Style is an extremely broad concept that includes melody, harmony, rhythm, structure, orchestration, etc. There are not clean definitions of style, but more or less specific descriptions that describe groups of music — groupings that become fuzzy the closer one looks, because within those groups, any subgroup of pieces may have certain differentiating characteristics from each other and certain characteristics associating any one piece with some other style.

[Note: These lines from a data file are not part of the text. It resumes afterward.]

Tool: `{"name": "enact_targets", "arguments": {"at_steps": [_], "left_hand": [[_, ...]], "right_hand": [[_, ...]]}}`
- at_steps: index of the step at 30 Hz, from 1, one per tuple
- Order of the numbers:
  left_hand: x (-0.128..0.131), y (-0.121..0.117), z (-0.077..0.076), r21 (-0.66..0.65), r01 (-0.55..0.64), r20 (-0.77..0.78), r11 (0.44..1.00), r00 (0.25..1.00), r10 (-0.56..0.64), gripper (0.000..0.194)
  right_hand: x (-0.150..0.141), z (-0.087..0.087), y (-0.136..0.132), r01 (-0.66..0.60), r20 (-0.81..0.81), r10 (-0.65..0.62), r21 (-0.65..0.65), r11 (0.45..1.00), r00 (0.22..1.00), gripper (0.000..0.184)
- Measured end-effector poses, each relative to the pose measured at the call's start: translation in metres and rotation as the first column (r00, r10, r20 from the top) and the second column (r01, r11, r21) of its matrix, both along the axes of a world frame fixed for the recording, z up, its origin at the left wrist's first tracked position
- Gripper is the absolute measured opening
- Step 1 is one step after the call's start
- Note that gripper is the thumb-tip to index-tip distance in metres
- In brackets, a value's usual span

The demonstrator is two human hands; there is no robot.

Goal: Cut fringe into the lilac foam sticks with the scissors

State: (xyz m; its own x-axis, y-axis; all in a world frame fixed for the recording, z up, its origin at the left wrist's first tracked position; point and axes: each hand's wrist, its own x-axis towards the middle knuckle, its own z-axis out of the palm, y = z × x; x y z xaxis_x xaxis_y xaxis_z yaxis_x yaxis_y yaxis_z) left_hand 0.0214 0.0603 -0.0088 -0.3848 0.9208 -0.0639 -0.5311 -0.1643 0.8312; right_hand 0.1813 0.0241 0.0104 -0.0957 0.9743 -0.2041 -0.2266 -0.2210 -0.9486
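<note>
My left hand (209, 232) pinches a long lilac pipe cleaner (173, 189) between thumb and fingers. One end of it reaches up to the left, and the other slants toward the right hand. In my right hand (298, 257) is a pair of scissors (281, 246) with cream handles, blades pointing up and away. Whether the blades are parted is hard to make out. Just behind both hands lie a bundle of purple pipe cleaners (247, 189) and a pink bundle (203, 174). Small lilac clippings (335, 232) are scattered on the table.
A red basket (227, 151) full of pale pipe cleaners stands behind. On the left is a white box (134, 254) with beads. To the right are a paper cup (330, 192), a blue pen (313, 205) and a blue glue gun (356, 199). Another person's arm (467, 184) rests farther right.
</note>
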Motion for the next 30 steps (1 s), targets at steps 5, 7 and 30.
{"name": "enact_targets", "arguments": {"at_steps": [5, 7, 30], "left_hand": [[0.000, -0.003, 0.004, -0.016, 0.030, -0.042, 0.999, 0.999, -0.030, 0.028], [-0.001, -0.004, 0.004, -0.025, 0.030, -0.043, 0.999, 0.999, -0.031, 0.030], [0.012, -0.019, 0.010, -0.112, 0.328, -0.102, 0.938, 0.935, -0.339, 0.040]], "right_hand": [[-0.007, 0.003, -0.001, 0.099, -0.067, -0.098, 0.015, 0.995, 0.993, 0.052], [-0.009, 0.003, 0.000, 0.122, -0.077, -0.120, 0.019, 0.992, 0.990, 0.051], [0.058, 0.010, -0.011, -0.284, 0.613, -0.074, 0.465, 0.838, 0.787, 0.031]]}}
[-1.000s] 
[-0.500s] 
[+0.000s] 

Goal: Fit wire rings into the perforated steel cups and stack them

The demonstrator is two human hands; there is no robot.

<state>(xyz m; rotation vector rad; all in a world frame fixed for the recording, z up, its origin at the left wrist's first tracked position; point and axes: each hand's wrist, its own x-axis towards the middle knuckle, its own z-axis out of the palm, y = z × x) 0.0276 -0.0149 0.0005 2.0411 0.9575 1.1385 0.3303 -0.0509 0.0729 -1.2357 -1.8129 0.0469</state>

Even taking just the 1950s as an example, there was serialism, indeterminate music, rock-n-roll, country, Indian classical, Gamelan, Catholic liturgical, Lutheran hymns, gospel, rhythm and blues, Delta blues, Chicago blues, bebop, post-bop, free jazz, cool jazz, bubble-gum pop, folk, bossa nova, etc. And all of these had elements in common with the others. For example, certain indeterminate pieces are largely indistinguishable from free jazz at the level of performance, and the difference might only be who created the piece and whether they're considered a classical or jazz musician — a rather arbitrary way to define style.
In short, one can't give examples of "the 50s style". The question would have to be more specific: "What constitutes the general style of 1950s Billboard Top 40 songs?" And even that is immediately going to run into trouble. So, perhaps: "What characteristics are most commonly associated with the greatest hits of the 1950s?" Well, here are the year-end top hits of 1955 according to Billboard:1
- "Cherry Pink And Apple Blossom White", Perez Prado (YouTube)
- "Rock Around the Clock", Bill Haley & His Comets (YouTube)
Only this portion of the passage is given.